> [WHAT IS BEING ASKED] Please report each line of the data below that contains "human".

:: RECORDS ::

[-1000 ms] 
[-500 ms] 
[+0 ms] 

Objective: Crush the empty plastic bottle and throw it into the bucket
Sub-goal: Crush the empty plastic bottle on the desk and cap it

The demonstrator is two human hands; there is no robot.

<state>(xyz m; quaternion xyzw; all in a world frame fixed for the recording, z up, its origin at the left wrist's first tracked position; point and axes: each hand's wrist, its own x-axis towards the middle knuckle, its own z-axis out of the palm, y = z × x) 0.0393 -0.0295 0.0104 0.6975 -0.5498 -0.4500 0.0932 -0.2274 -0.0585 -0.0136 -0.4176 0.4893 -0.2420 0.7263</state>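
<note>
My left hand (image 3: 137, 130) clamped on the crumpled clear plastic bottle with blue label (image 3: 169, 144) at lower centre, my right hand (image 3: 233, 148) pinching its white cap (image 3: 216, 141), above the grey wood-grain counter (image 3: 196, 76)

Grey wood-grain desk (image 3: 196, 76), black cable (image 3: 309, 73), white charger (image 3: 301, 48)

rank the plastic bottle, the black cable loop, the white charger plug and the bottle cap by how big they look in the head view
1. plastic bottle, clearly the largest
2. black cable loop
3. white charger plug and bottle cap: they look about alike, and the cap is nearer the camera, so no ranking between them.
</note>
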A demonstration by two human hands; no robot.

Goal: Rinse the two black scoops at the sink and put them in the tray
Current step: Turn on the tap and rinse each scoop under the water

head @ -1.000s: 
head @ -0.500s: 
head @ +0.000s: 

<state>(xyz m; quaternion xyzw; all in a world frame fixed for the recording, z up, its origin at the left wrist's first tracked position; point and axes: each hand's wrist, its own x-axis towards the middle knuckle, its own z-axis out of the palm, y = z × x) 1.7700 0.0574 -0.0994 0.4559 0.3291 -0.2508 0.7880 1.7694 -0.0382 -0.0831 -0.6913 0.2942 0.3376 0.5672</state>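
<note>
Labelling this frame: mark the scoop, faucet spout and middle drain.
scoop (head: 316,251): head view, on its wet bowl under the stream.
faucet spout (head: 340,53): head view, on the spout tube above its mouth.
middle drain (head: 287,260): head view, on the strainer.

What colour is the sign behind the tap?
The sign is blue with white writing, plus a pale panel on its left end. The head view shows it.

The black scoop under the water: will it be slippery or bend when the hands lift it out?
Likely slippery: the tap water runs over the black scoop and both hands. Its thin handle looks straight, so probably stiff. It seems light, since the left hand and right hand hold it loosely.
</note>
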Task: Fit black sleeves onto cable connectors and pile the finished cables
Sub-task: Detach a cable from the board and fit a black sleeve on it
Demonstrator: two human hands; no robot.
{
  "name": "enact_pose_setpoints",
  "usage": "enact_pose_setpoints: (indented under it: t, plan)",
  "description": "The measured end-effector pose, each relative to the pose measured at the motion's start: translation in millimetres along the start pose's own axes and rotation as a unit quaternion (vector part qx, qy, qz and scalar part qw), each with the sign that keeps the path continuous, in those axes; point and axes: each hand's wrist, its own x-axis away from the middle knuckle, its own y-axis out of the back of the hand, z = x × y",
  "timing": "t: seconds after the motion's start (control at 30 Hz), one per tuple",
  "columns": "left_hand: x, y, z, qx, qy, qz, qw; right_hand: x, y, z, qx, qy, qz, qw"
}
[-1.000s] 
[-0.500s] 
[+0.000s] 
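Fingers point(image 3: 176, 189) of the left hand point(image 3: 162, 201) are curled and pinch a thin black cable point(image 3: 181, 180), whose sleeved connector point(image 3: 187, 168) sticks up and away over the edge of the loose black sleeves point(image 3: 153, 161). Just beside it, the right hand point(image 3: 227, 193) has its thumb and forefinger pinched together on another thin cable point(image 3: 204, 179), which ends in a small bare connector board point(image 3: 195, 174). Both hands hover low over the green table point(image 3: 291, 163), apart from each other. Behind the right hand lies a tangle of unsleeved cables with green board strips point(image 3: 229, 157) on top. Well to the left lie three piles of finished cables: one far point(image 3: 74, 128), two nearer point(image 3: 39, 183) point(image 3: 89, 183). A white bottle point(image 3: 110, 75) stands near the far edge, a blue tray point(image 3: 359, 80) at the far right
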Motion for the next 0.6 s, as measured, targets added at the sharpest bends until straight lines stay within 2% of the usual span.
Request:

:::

> [EXERCISE RESPONSE]
The demonstrator is two human hands; there is no robot.
A demonstration by two human hands; no robot.
Demonstrator: two human hands; no robot.

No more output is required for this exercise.